__TASK STATEMENT__: Do any lines in the data below contain "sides"? If so, copy every one of them.

[Stored data]
########

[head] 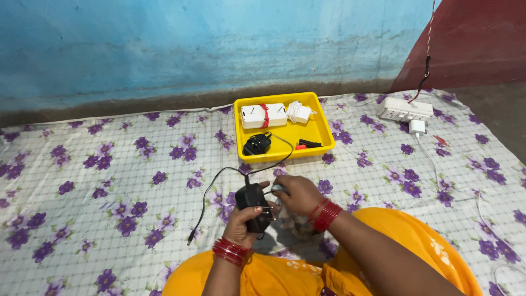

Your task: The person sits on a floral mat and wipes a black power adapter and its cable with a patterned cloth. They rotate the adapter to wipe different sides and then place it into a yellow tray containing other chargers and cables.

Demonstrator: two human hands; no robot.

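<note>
My left hand (pixel 245 220) grips a black power adapter (pixel 253 200) upright above my lap. Its thin black cable (pixel 209 193) loops out over the cloth to a plug end near the lower left. My right hand (pixel 296 193) is closed just right of the adapter, pinching what looks like a small pale cloth or wipe (pixel 278 188) against it. Red bangles sit on both wrists.
A yellow tray (pixel 322 126) ahead holds a white box tied with red band (pixel 264 115), a white coiled charger (pixel 299 112), a second black adapter (pixel 257 144) and a small black and red piece (pixel 308 144). A white power strip (pixel 404 108) and white plug (pixel 417 126) lie right. Blue wall behind.
</note>
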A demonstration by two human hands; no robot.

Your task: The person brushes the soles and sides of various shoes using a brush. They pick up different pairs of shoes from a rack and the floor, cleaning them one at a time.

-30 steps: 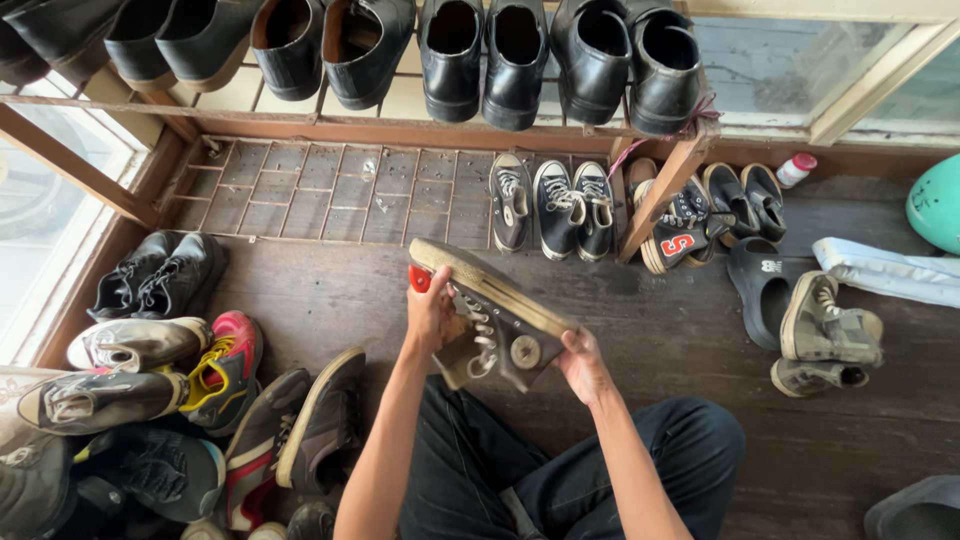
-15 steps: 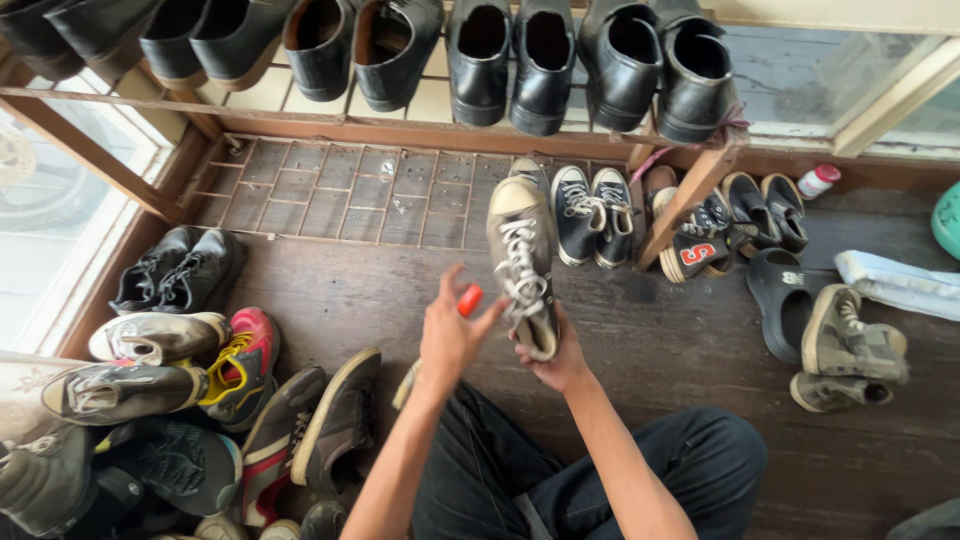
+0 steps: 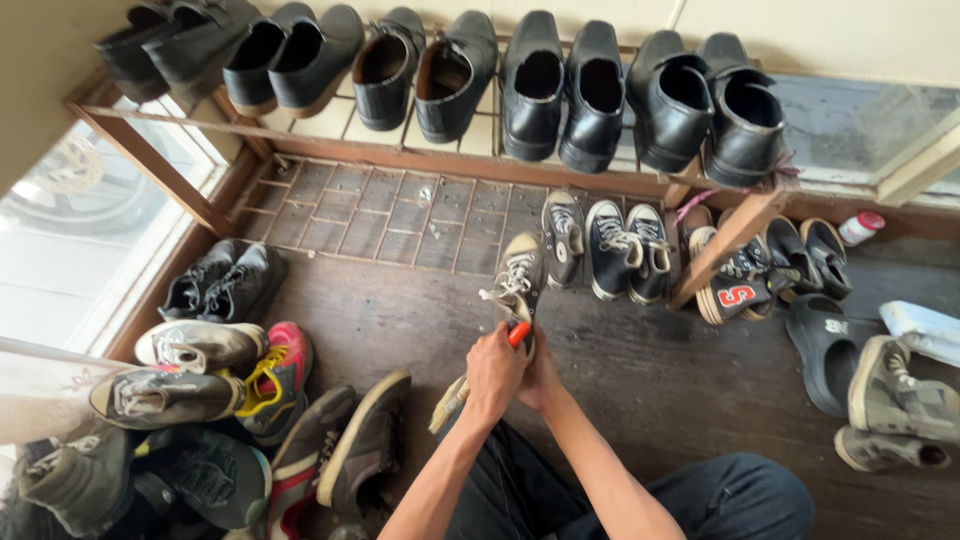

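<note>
Sneaker [image 3: 519, 281], grey high-top, is held toe-away above the wooden floor [image 3: 640, 370] by the right hand [image 3: 541, 375]; the left hand [image 3: 494, 370] grips a red-handled brush [image 3: 470, 378] against its heel. Brushing seems underway, not finished.

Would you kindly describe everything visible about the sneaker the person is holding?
The high-top sneaker looks like worn grey-olive canvas, with a pale rubber toe cap and white laces, one loose end hanging to its left. It points away from the person, toe towards the shoe rack, above the dark wooden floor. The right hand grips its heel end from below, while the left hand, holding a brush with a red-tipped handle, presses against the same end. Its sole is hidden.
</note>
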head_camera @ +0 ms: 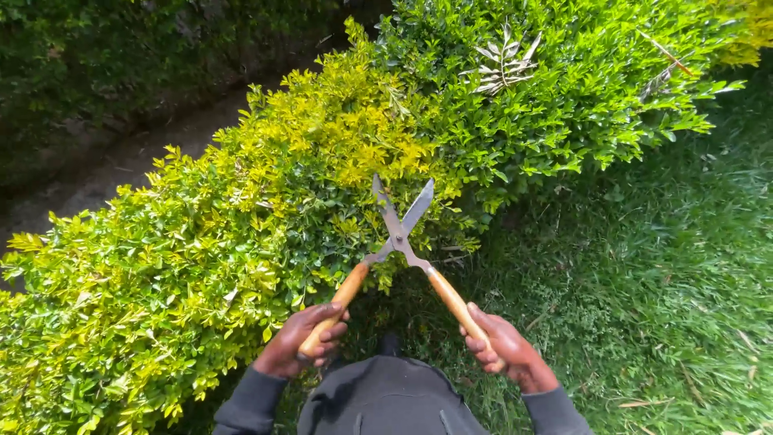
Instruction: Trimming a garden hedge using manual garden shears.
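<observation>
Gripping both wooden handles, left hand and right hand hold the hedge shears at centre, blades parted over the hedge toward twelve o'clock. Trimming looks under way; squeezing the handles together seems next.

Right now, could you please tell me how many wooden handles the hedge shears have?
2: the left handle is gripped by the left hand, the right handle by the right hand.
</observation>
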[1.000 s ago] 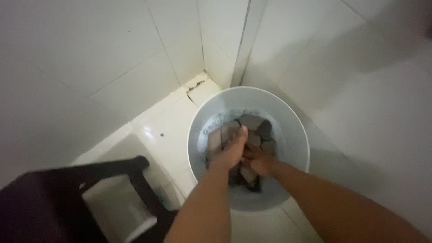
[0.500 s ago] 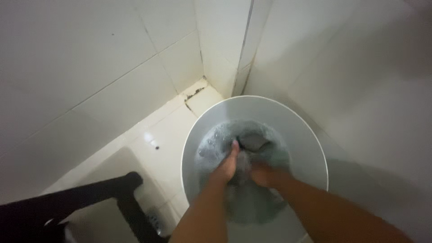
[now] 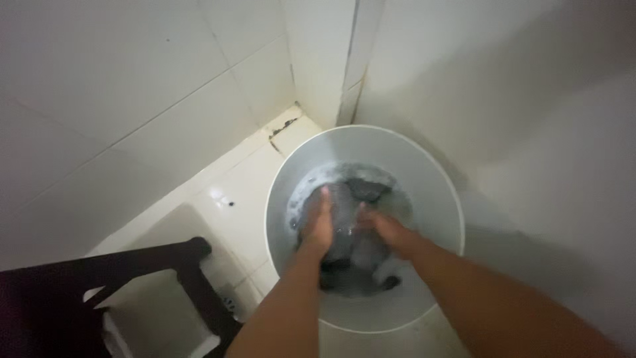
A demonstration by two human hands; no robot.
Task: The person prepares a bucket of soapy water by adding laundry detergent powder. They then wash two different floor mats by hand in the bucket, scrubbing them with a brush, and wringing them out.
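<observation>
The left hand (image 3: 318,222) and the right hand (image 3: 387,229) press side by side, fingers down, on a dark grey wet cloth (image 3: 348,232) lying in sudsy water at the bottom of a round white plastic basin (image 3: 424,179); whether either one grips the cloth cannot be told. The basin sits in the corner of the white tiled floor (image 3: 232,179). A hard push could likely slop water over the rim or tip the basin. The bunched cloth runs roughly from near rim to far wall.

A dark, soaked cloth (image 3: 348,219) lies bunched in soapy water inside a round white basin (image 3: 424,179) on the tiled floor, tucked in a wall corner.
</observation>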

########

__YOUR SOLUTION__:
Your task: The person sits on a floral mat and wipes a black power adapter and its cable with a patterned cloth. They rotate the adapter to wipe different sides and then place it into a yellow tray containing other chargers and cables.
Your task: The person brushes the soles and sides of various shoes using a brush. They pick up different pairs of shoes from a rack and the floor, cleaning them one at a time.

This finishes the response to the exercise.